Muri, a retired Air Force lieutenant colonel, said he thinks the U.S. needs to reduce its dependence on foreign oil, but he doesn’t consider carbon dioxide emissions to be a major issue in the state.
“It’s a trace element,” Muri said of CO2.
Moss disagrees, and she thinks the state should be working hard to limit carbon emissions. She said she could support a low-carbon fuel standard to help curtail carbon pollution, while Muri said such a policy would be “very expensive.”
Moss also supports raising the statewide minimum wage to about $12 an hour, which she said would help lift people out of poverty. Muri said increasing the minimum wage would hurt businesses’ ability to hire workers, thereby harming the economy.
Beyond that, Moss highlighted women’s rights as a key area where she thinks she and Muri differ. She’s pro-choice, she said, and would support mandating that insurers cover abortions — something Democrats have been trying to pass for years. Muri, who is pro-life, said such a policy would be “unconscionable.”
The candidates’ views on tax breaks for businesses are another area of contention. Muri, who was appointed to the Legislature last year to fill an open seat, was among the majority of lawmakers who voted in favor of $8.7 billion in tax breaks to ensure Boeing will build its 777X airplane in Washington.
Moss said she feels the state is too liberal with granting tax preferences to corporations, and it needs to look at ending some to help pay for K-12 education.
“I do feel like we give tax breaks to larger corporations that could easily survive without them,” said Moss, citing last year’s aerospace tax incentive package as one example.
Muri said the Legislature needs to put all its available resources into K-12 education without raising taxes, and then examine whether to cut spending or raise revenue to fund remaining state programs.
“There’s enough money to fund education,” Muri said. “The question is then, do we have enough money for everything else?”
HOUSE POSITION 2
Christine Kilduff and Paul Wagemann both serve on school boards in the South Sound.
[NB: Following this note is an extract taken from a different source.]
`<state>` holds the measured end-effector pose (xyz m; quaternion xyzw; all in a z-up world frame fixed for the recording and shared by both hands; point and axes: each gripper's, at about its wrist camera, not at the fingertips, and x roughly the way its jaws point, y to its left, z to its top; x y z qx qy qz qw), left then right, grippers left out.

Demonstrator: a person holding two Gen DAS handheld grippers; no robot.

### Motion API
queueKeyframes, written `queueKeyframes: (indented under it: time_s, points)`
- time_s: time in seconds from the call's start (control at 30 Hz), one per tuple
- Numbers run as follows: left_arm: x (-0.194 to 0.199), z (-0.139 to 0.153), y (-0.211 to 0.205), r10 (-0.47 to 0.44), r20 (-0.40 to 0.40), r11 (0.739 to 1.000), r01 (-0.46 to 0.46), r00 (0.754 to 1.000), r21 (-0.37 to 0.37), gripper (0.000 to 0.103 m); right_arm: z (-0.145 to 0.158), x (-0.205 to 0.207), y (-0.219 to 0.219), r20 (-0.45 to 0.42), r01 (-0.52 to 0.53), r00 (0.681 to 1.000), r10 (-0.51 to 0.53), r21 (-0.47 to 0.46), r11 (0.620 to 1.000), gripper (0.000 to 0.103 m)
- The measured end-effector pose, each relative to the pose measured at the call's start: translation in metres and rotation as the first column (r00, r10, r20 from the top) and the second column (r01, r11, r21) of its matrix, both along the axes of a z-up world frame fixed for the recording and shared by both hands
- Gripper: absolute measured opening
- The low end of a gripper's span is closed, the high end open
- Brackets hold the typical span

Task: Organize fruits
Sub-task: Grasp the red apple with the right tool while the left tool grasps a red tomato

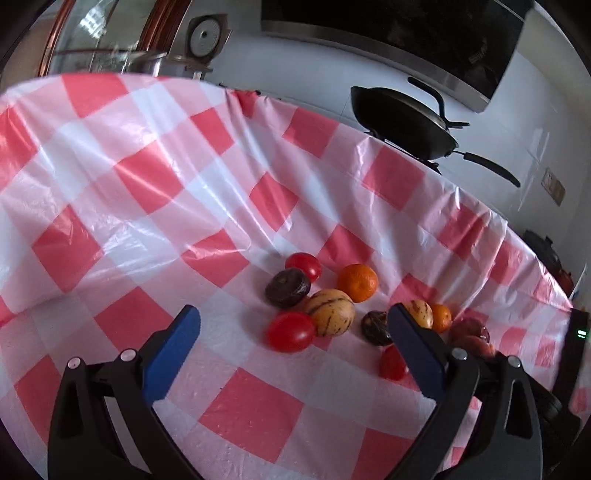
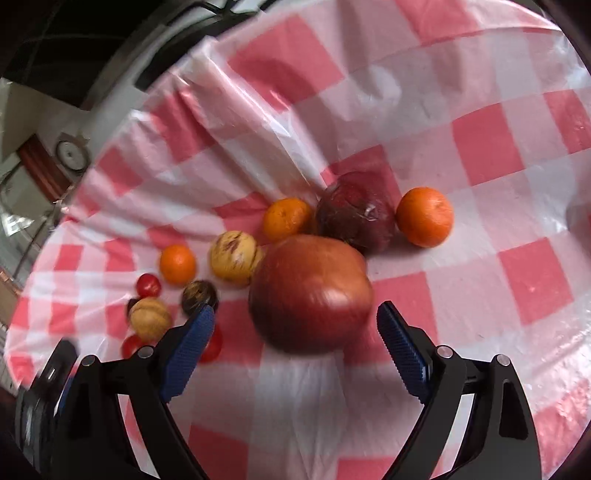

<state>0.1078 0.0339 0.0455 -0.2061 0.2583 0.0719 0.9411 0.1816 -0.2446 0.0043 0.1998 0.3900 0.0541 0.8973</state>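
Fruits lie scattered on a red-and-white checked tablecloth (image 1: 122, 229). In the left wrist view my left gripper (image 1: 291, 317) is open, its blue fingers either side of a red tomato (image 1: 290, 331), a striped yellow melon (image 1: 330, 312) and a dark passion fruit (image 1: 287, 288); an orange (image 1: 357, 282) sits beyond. In the right wrist view my right gripper (image 2: 293, 321) is open, just short of a large red apple (image 2: 311, 293) that sits ahead of the fingertips. Behind it are a dark wrapped apple (image 2: 356, 211) and two oranges (image 2: 424, 216) (image 2: 287, 218).
A black wok (image 1: 402, 123) stands on the stove beyond the cloth's far edge, under a range hood (image 1: 399, 33). More small fruits lie left of the right gripper: a striped melon (image 2: 233, 258), an orange (image 2: 177, 264), tomatoes (image 2: 148, 285). The other gripper's body (image 2: 48, 387) shows at lower left.
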Motion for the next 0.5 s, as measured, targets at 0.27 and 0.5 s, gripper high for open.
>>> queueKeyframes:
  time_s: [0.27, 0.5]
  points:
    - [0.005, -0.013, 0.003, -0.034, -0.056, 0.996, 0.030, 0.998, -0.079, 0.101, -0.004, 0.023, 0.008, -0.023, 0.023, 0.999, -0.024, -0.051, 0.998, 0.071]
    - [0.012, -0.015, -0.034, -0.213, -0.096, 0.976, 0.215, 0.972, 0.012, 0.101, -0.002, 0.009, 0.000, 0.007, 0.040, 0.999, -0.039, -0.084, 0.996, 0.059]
Yet their ideas about education policy — especially how to comply with the state Supreme Court’s order that the Legislature boost public school funding — differ widely.
Kilduff thinks the Legislature needs to look at closing corporate tax loopholes as a first step toward raising the money needed to satisfy the Supreme Court’s McCleary ruling. She said some new kind of tax revenue may be necessary to ensure the Legislature can fully fund education as well as pay for other legal obligations, such as treating mentally ill criminal offenders.
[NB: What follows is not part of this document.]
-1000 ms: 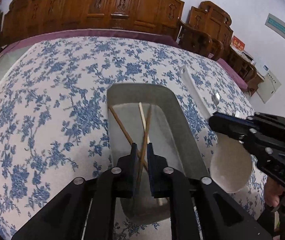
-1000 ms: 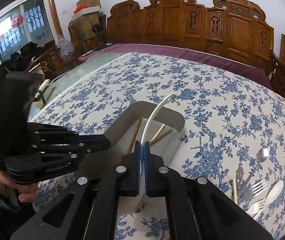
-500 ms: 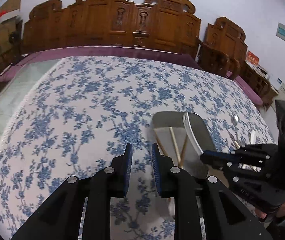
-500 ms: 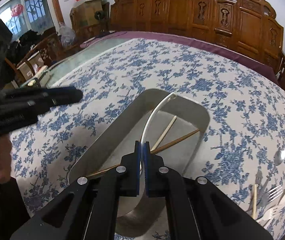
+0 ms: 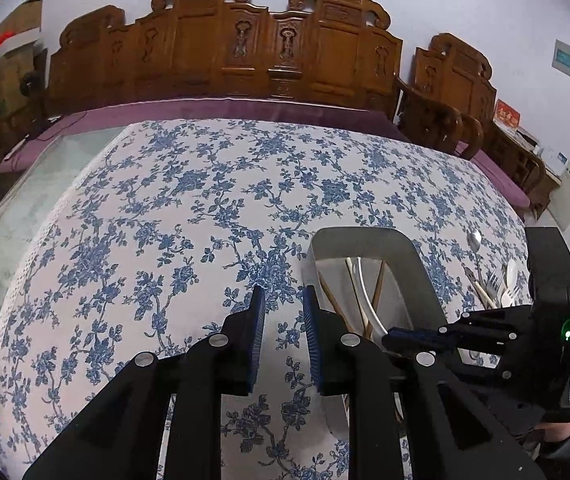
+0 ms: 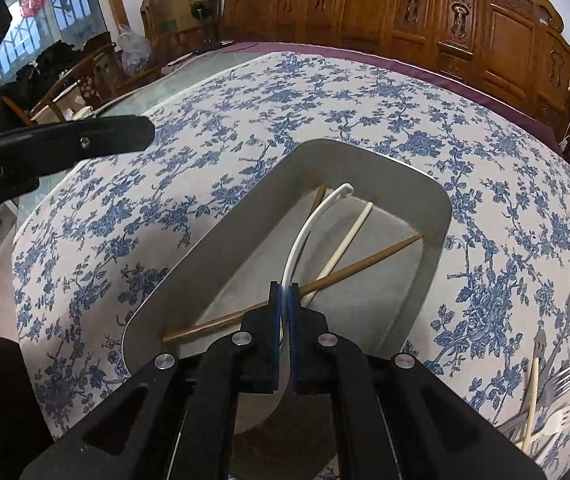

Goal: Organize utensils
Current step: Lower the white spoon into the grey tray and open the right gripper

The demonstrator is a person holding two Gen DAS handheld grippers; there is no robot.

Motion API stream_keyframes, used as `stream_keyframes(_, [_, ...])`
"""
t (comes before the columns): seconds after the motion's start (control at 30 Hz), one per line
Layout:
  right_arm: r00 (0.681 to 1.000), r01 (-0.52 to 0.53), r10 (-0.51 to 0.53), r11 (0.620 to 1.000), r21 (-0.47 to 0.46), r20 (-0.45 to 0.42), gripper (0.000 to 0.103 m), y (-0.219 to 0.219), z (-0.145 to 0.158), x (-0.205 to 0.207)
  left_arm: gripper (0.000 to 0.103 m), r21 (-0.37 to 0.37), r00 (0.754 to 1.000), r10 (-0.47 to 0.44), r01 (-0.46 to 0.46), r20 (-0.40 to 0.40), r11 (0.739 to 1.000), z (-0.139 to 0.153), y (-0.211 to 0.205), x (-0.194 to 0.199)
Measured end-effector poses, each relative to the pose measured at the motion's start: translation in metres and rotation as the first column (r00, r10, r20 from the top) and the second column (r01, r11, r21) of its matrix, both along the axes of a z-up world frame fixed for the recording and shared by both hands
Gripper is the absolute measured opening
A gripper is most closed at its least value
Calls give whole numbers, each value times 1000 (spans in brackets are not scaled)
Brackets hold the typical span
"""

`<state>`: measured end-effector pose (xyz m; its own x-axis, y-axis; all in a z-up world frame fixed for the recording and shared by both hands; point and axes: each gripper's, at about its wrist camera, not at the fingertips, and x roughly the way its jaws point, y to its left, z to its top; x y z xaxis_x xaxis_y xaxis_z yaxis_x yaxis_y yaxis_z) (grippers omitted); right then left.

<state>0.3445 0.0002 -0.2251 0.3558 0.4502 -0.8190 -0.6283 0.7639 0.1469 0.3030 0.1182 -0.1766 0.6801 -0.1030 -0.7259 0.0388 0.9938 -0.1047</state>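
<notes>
- My right claw (image 6: 283,300) is clamped on the white utensil (image 6: 305,236), whose curved handle arcs over the grey tray (image 6: 439,216).
- My left claw (image 5: 283,308) stands parted with nothing between its pads, above the floral bench (image 5: 165,240) just left of the tray (image 5: 413,256).
- In the tray I see a brown chopstick (image 6: 365,262) crossing a pale chopstick (image 6: 345,242).
- Forks and a spoon (image 6: 553,384) lie on the bench, right of the tray.
</notes>
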Motion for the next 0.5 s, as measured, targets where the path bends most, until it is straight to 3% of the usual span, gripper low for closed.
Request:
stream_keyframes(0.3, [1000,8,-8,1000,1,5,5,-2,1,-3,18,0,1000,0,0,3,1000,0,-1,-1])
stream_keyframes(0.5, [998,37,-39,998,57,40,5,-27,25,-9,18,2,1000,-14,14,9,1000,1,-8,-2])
“I don’t think we can cut our way out of this problem,” said Kilduff, who is president of the University Place school board.
Wagemann, a member of the Clover Park school board, questioned whether increasing funding for public schools as the Supreme Court has ordered is necessary to improve the state’s schools.
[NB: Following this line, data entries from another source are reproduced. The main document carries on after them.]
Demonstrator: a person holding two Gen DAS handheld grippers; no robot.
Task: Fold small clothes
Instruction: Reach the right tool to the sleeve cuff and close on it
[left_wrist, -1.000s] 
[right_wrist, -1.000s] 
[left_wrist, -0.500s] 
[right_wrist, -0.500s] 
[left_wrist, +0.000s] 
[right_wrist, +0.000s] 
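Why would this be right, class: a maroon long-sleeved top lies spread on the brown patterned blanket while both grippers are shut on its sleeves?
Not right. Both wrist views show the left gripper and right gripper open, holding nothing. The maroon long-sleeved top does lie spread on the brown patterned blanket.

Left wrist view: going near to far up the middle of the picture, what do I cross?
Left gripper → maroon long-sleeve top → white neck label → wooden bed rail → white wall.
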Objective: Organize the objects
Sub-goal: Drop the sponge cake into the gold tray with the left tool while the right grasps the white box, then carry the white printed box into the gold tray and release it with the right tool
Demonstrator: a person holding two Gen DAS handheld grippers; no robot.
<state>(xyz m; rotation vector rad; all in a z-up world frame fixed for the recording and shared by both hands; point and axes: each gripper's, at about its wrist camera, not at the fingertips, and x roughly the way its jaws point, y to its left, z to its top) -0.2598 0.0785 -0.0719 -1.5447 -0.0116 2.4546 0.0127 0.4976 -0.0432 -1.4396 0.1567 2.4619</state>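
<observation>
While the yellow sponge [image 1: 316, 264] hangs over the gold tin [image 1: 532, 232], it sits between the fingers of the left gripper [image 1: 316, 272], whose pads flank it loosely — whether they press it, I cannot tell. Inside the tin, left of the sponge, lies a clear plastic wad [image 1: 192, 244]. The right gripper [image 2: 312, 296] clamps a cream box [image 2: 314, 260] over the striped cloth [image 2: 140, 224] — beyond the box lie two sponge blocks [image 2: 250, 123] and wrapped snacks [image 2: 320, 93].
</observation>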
“You increase someone’s budget 40 percent, they can’t even figure out how to spend it,” Wagemann said. “Some of it gets wasted.”
Wagemann said he thinks the state could save money on education by changing the grade structure of schools throughout the state: Instead of students moving to a new grade after a calendar year, they should advance as soon as they master a subject, he said.
Both candidates said they think the state needs to find a way to pay for new highway projects, including the completion of state Route 167, and said they’d support efforts to make the state Department of Transportation more efficient.
However, Wagemann said less funding should be put toward public transportation, while Kilduff said that support for mass transit would be an important part of any transportation tax package.
On social issues, the candidates’ views are similarly far apart: Kilduff is pro-choice, Wagemann is pro-life.
Wagemann said he thinks that business owners shouldn’t have to do things that go against their conscience, whether that means providing certain types of contraception or supplying flowers for a gay couple’s wedding.
Kilduff said that the state’s anti-discrimination statutes make it clear that businesses can’t refuse to serve customers — such as homosexuals — who are protected under the law.